Tesla Stock Faces Turbulence as Robotaxi Launch Fails to Offset Delivery Concerns
June 30, 2025 – Tesla, Inc. (TSLA) shares are under pressure as mixed investor sentiment follows the company’s high-profile robotaxi launch in Austin, Texas. The stock fell 1% in premarket trading Monday, extending a 0.6% decline from Friday, and has dropped nearly 20% year-to-date—significantly underperforming the S&P 500, which is up 5% in the same period.
The muted market reaction comes despite Tesla’s first fully autonomous Model Y delivery ahead of schedule, a milestone some investors hoped would bolster confidence in the company’s future. Wall Street, however, remains focused on immediate challenges, particularly declining vehicle deliveries and persistent demand concerns.
Tesla is expected to report second-quarter deliveries of around 355,000 to 386,000 vehicles on Wednesday—a 13% to 20% year-over-year decline from the 444,000 delivered in Q2 2024. This marks a continuation of a downward trend, as first-quarter deliveries had already fallen 13% compared to the previous year. The shortfall is attributed to increased competition, a maturing product lineup, and potential reductions in electric vehicle tax credits, especially as a GOP spending bill threatens to eliminate these incentives in the U.S..

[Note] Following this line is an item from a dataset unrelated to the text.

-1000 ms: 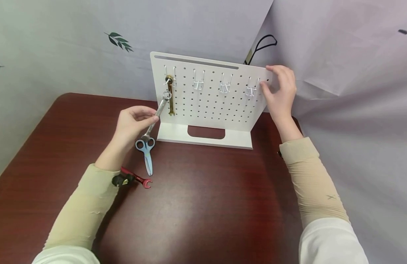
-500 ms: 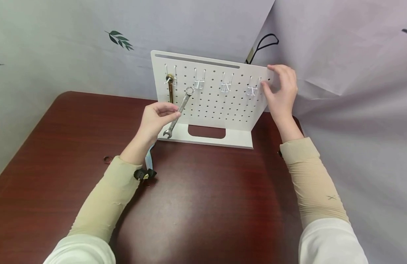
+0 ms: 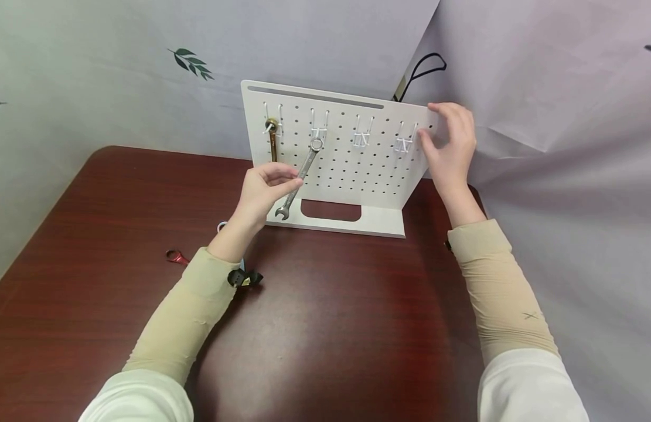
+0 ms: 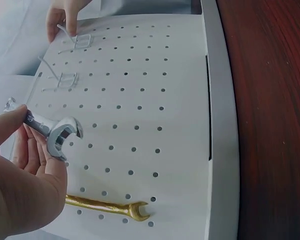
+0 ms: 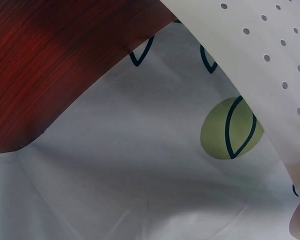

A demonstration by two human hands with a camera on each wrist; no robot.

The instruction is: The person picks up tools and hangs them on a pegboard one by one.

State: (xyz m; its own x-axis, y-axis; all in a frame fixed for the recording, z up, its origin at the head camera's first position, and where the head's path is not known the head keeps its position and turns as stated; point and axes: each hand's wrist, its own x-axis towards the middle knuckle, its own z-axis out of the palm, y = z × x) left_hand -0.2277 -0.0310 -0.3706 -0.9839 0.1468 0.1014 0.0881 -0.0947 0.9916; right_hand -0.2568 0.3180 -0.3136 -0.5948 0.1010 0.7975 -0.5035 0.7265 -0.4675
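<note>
Inspecting remotely, I note left hand point(image 3: 265, 190) pinching silver wrench point(image 3: 309, 162), 1 end ringed, 1 forked; right hand point(image 3: 452, 143) grips pegboard point(image 3: 342, 170).

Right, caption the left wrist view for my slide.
Left grip holding a silver wrench before a white pegboard, a gold wrench nearby, right grip at the pegboard's far corner.
</note>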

Despite these headwinds, Tesla’s robotaxi initiative is seen as a potential long-term growth driver. The new service, which relies on Tesla’s proprietary camera-only technology rather than more expensive lidar or radar systems, could disrupt the urban mobility market if successfully scaled. Analysts estimate the autonomous ride-hailing sector could generate between $115 billion and $700 billion in revenue by 2040, but acknowledge that these projections offer little solace to investors concerned with Tesla’s current operational struggles.

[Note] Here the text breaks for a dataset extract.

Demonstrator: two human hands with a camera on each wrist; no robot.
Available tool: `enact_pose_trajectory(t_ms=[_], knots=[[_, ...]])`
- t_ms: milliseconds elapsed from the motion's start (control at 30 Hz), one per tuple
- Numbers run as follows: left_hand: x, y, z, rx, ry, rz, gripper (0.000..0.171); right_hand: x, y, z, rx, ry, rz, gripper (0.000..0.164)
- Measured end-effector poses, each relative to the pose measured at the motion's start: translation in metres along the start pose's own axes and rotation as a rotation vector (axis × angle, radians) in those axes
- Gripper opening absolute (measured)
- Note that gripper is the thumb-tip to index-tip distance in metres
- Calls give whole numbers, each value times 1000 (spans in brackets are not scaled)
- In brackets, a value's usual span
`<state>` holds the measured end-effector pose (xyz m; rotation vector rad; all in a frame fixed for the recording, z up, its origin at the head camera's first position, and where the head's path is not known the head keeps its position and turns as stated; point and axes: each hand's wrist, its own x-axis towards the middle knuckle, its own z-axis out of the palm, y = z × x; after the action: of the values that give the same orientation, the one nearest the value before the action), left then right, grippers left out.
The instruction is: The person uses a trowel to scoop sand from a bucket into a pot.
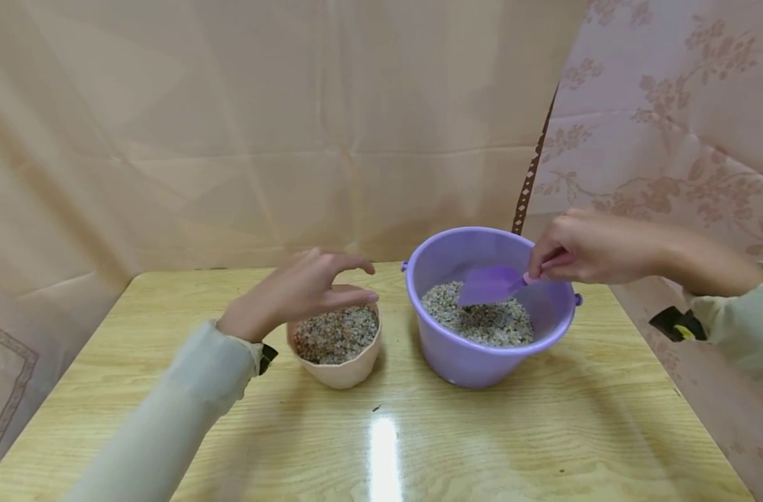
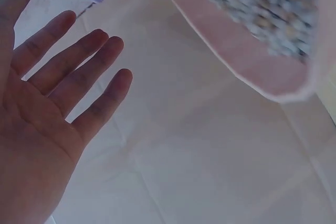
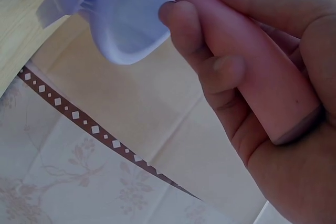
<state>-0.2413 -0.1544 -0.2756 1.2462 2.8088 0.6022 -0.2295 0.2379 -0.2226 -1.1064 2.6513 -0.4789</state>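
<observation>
In the head view my right hand [image 1: 572, 247] grips a small shovel by its pink handle [image 3: 247, 61]. The shovel's purple blade [image 1: 488, 284] hangs inside a purple bucket [image 1: 476, 369], over the gravel [image 1: 476, 317] there. To the left, a pale pink pot [image 1: 346, 375] holds gravel [image 1: 337, 335] up near its rim. My left hand [image 1: 303, 286] hovers above the pot's back left side, thumb and fingers apart, holding nothing. Its spread fingers show in the left wrist view, beside the pot's rim [image 2: 236, 72].
Both containers stand on a light wood table [image 1: 457, 439], the bucket right of the pot. A beige cloth [image 1: 281, 139] hangs behind it, and a flowered cloth [image 1: 670, 139] hangs at the right. Small dark specks lie on the tabletop.
</observation>
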Motion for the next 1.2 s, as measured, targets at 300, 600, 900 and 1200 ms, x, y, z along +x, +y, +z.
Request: enact_pose_trajectory(t_ms=[300, 600, 900, 1200], knots=[[25, 17, 5, 7, -21, 107, 48, 6, -3, -3, 7, -106, 57, 23], [41, 24, 17, 55, -11, 219, 47, 14, -8, 5, 93, -198, 66, 25], [46, 29, 22, 90, -67, 120, 47, 18, -8, 10, 93, -237, 83, 22], [50, 29, 24, 36, -68, 105, 46, 19, -8, 4, 134, -302, 129, 14]])
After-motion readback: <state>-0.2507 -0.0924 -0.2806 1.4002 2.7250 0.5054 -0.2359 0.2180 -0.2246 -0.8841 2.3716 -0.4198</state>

Analyst ratings for Tesla remain divided: 24 brokerages rate TSLA as a buy, 19 as hold, and 11 as sell. Benchmark recently raised its price target to $475, citing optimism around the robotaxi rollout, while others warn that Tesla’s core automotive business is facing structural challenges and possible overvaluation.
Institutional investors have shown mixed signals. While some major funds have increased their stakes in Tesla, insider selling remains elevated, with senior executives offloading shares worth millions in recent months.
Tesla’s robust cash reserves, estimated at $33–35 billion, provide a financial cushion and the flexibility to invest in future innovations, including the robotaxi program. However, the company’s near-term outlook hinges on its ability to stabilize deliveries and navigate regulatory and market headwinds.
Tesla’s next earnings report, due after the delivery numbers, is expected to reflect these pressures, with consensus estimates for earnings per share at $0.44—down from $0.52 a year ago and well below earlier 2025 projections.
As Tesla pivots toward autonomous vehicle technology, the company’s ability to execute on its robotaxi ambitions and adapt to a shifting automotive landscape will be critical in determining its future market position. For now, investors remain cautious as the company faces a pivotal moment between innovation promise and operational reality.